**What is needed**
Write out again, exactly, the lines below starting at the one with "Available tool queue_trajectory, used" and ending at the one with "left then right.".

**The data**
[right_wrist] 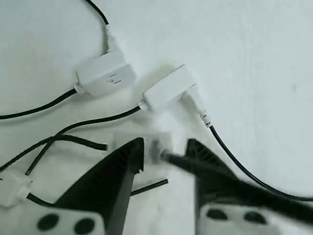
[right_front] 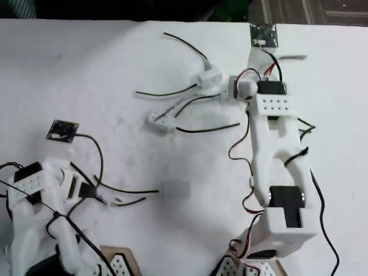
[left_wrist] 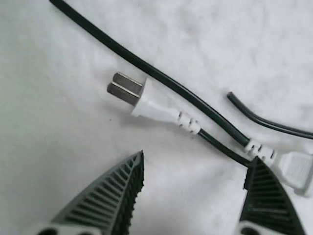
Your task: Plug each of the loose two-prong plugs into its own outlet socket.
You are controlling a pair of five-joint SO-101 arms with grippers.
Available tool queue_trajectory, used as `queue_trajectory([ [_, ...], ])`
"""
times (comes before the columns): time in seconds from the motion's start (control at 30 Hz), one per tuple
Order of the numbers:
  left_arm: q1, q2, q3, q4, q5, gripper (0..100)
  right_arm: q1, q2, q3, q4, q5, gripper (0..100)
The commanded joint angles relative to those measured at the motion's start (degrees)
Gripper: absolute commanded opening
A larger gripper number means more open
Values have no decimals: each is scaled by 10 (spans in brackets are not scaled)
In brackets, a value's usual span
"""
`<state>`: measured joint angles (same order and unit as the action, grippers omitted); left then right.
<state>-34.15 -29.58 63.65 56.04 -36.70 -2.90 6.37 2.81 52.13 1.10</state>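
- White plastic plug [left_wrist: 149,102], likely light and stiff, lies just ahead of the spread left gripper [left_wrist: 198,159].
- Best pinched by its body, not the prongs [left_wrist: 124,87] or springy cord [left_wrist: 222,148].
- Right gripper [right_wrist: 166,144]: state cannot be told.

**Arm hardware as I see it from the remote station**
I identify the left arm [right_front: 26,227] and right arm [right_front: 270,144] by white printed shells, black servo blocks and loose black cabling; the right also carries red wires. The left gripper [left_wrist: 195,164] has ribbed grey fingers [left_wrist: 117,196]. The right gripper [right_wrist: 165,144] has black fingers [right_wrist: 112,181] on white bases with screw holes.
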Motion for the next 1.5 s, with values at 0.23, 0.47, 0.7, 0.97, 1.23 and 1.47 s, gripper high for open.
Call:
queue_trajectory([
  [0.23, -1, -19, 1, -9, 5, 328, -8, -140, -36, 198, 4, 303],
  [0.47, 1, -19, -3, -7, 6, 328, -26, -219, -36, 337, 2, 19],
  [0.7, 2, -19, -55, 44, 6, 328, -45, -281, 0, 440, 4, 17],
  [0.97, 72, -19, -234, 146, -15, 328, -47, -342, 163, 419, 1, 19],
  [1.23, 258, -12, -308, 108, -51, 311, -42, -354, 307, 291, 0, 19],
  [1.47, 369, 72, -336, 23, -9, 255, 7, -354, 331, 254, 0, 19],
])
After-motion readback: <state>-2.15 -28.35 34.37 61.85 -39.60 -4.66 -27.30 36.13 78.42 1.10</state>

**Output**
Available tool queue_trajectory, used as `queue_trajectory([ [_, ...], ])`
"""
times (comes before the columns): time in seconds from the motion's start (control at 30 Hz), one per tuple
Order of the numbers:
  left_arm: q1, q2, q3, q4, q5, gripper (0..100)
  right_arm: q1, q2, q3, q4, q5, gripper (0..100)
The commanded joint angles relative to those measured at the motion's start (degrees)
Gripper: absolute commanded opening
A larger gripper number means more open
Values have no decimals: each is scaled by 10 (spans in brackets are not scaled)
In brackets, a value's usual span
"""
`<state>`: measured joint angles (same order and unit as the action, grippers omitted); left then right.

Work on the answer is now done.